数日後俺は耐熱ガラス製(試作第一号)の密閉装置にの前で、怪しげな黄色い粉末と、ワスカルがチリ方面から大量に買い付けさせた硝石を取り出した。
「よし、次はこれだ。硫黄を焼いた煙(二酸化硫黄)と、硝石をあれこれ反応させて……発生したガスに水蒸気を混ぜて、このガラス管で冷却・収集する。すると……」
ポタポタと、ガラスのビーカーに無色透明の、だがかすかにドロリとした液体が溜まっていく。
「できた! 『硫酸』だ!! 親方、これはただの酸じゃないぞ。化学工業における【産業の母】だ! 鉄のサビ落とし、各種薬品の合成、将来的な火薬の精錬、繊維の漂白……これがあるかないかで、国の工業力が300年加速する!」
「りゅうさん……? 産業の、母……!?」
ワスカルは、ガラス瓶の中で怪しく揺れる液体を見て、ゴクリと唾を飲み込んだ。
「フッ、素晴らしい。ついに我が国は『酸』による化学工業の覇権までキラーンと掌握するわけですね」
本物の眼鏡を怪しく光らせながら、ワスカルが影から音もなく現れた。その手には、早くも「硫酸を用いた鉱山精錬の効率化計画」と「ガラス製品の対スペイン独占輸出関税案」のキープ(帳簿)が握られている。

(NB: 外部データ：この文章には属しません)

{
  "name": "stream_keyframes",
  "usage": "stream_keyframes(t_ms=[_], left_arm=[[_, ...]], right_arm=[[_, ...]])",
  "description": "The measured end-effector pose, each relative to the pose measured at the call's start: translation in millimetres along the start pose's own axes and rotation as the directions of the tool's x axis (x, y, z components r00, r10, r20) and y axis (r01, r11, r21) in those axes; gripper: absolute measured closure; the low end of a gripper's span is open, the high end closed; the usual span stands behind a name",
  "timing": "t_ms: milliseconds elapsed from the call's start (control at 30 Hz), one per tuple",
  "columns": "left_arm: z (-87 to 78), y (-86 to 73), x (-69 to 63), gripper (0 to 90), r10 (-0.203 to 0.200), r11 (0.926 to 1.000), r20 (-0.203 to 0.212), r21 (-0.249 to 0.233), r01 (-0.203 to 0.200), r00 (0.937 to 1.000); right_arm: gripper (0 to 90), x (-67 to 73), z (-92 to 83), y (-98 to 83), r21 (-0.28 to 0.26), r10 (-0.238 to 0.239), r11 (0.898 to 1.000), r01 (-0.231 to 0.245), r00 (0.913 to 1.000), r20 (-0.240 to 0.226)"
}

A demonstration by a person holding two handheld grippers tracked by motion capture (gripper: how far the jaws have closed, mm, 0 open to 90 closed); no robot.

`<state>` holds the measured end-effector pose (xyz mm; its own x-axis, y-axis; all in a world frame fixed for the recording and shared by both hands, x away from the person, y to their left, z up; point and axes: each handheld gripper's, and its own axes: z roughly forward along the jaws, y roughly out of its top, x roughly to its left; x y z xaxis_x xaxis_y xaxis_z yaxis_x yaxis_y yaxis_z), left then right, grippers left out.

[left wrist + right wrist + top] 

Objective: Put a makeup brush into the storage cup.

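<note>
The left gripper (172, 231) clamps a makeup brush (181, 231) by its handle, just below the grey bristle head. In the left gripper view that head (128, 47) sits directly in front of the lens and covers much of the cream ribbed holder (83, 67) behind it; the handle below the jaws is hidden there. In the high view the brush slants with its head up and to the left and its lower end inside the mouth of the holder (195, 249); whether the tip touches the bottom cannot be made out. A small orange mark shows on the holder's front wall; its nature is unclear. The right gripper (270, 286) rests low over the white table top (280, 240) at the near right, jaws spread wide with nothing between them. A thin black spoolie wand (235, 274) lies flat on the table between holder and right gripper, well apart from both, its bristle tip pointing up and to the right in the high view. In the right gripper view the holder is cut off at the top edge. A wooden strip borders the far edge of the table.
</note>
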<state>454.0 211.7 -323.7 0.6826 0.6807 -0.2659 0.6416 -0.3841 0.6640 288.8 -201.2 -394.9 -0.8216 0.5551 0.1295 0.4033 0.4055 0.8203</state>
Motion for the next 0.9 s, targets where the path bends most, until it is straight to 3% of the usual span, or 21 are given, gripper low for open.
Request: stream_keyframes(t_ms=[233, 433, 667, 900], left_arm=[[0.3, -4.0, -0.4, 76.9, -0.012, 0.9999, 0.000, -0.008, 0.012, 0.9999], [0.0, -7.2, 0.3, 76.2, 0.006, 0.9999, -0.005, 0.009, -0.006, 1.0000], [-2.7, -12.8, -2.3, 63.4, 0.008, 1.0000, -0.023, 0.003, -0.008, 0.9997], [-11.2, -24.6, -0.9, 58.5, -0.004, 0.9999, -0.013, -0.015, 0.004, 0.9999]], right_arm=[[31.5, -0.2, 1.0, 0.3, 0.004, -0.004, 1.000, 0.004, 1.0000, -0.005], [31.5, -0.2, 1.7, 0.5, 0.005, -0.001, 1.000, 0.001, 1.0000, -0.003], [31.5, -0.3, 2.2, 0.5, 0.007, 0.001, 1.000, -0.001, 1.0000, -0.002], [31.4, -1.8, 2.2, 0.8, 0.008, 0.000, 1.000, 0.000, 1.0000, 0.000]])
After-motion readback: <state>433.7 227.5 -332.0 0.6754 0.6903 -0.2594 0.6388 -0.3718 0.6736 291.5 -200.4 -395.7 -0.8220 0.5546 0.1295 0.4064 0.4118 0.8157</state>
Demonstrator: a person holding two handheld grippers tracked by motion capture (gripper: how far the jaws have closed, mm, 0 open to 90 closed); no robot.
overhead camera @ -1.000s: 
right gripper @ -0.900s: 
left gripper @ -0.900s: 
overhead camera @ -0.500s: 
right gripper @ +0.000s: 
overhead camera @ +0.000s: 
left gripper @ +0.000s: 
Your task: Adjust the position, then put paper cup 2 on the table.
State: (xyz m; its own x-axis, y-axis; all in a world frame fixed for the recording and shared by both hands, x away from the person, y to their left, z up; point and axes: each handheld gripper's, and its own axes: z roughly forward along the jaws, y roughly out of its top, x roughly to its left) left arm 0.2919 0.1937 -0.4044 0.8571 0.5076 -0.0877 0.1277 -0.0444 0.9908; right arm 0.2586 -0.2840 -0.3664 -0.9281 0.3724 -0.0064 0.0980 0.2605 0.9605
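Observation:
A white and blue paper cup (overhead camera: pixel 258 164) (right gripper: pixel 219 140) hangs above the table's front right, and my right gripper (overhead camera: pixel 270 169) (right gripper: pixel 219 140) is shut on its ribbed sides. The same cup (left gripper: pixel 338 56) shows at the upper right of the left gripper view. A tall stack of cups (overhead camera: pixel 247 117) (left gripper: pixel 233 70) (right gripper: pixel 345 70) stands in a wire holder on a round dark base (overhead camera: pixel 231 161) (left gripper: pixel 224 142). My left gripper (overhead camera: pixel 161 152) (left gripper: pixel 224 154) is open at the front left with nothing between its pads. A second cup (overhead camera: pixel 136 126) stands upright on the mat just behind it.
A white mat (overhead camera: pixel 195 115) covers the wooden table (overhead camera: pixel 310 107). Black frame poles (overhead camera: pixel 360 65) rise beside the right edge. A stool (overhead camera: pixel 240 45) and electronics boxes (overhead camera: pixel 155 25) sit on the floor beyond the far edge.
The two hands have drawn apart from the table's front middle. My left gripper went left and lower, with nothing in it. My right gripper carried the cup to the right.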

「兄上、この『りゅうさん』の製造ラインは国家最高機密に指定し、防衛のためにアたワルパの『鉄砲部隊』で厳重に警備させます」
「ガハハ! よく分からんが、その『産業の母(硫酸)』を敵の鎧にぶっかければ、筋肉を使うまでもなく一瞬でドロドロに溶かせるというわけだな! 素晴らしい筋肉殺し兵器だ!」
アタワルパが鉄製の大砲を担ぎながらマッハスクワットで共鳴する。
「アタワルパ、これは兵器じゃなくて工業薬品だから! 劇物だから絶対に素手で触るなよ!?」
「まぁ……! 『産業の母』だなんて、まさに正妃であるわたくしにぴったりの言葉ですわ、兄様!」
案の定、工房の扉を蹴破ってクシリマイが突入してきた。
「ガラスのフラスコののように、わたくしのはち切れそうな褐色巨乳を毎晩ピチピチに密着させて、兄様との愛の結晶(アティク・アマル皇子の弟妹たち)を、それこそ24時間ノンストップで量産(産業改革)いたしましょう!」
「陛下、ガラスによる顕微鏡の作成は、私の医学神殿における『微生物(牛痘や細菌)の可視化』においてノーベル賞級の進化を意味します」
キリヤも白衣の隙間から妖艶な褐色スレンダーボディを滑り込ませ、俺の首筋に冷たい指先を這わせた。
「ですが、硫酸(産業の母)に負けないほど濃厚で、陛下の骨をドロドロに溶かす『夜の化学反応(臨床実験)』も、今すぐ開始せねばなりません。さあ、シーツ海という名の実験場へ」
「ボク、実験用の白衣に着替えて、陛下の『ピペット(意味深)』をばっちり管理しちゃいます♡」
フェリちゃんまで試験管を手にウインクしている。
「待って!! 硫酸より先に、嫁たちの愛の酸性濃度が強すぎて、俺の腰のライフゲージが跡形もなく融解されちゃうからーーー!! 誰かこいつらの欲望をガラスで絶縁してくれーーー!!」
海藻の灰と砂からガラスを錬成し、さらに近代工業の心臓たる「硫酸」の国産化まで成功させたニナン皇帝。
インカ帝国はついに『大化学工業帝国』への切符を手に入れたが、皇帝ニナン・クヨチは今夜もまた、1000度を超える熱量で全方位から大突撃してくる嫁たちの「人間高炉」の中で、ドロドロに精錬され尽くす運命なのだった。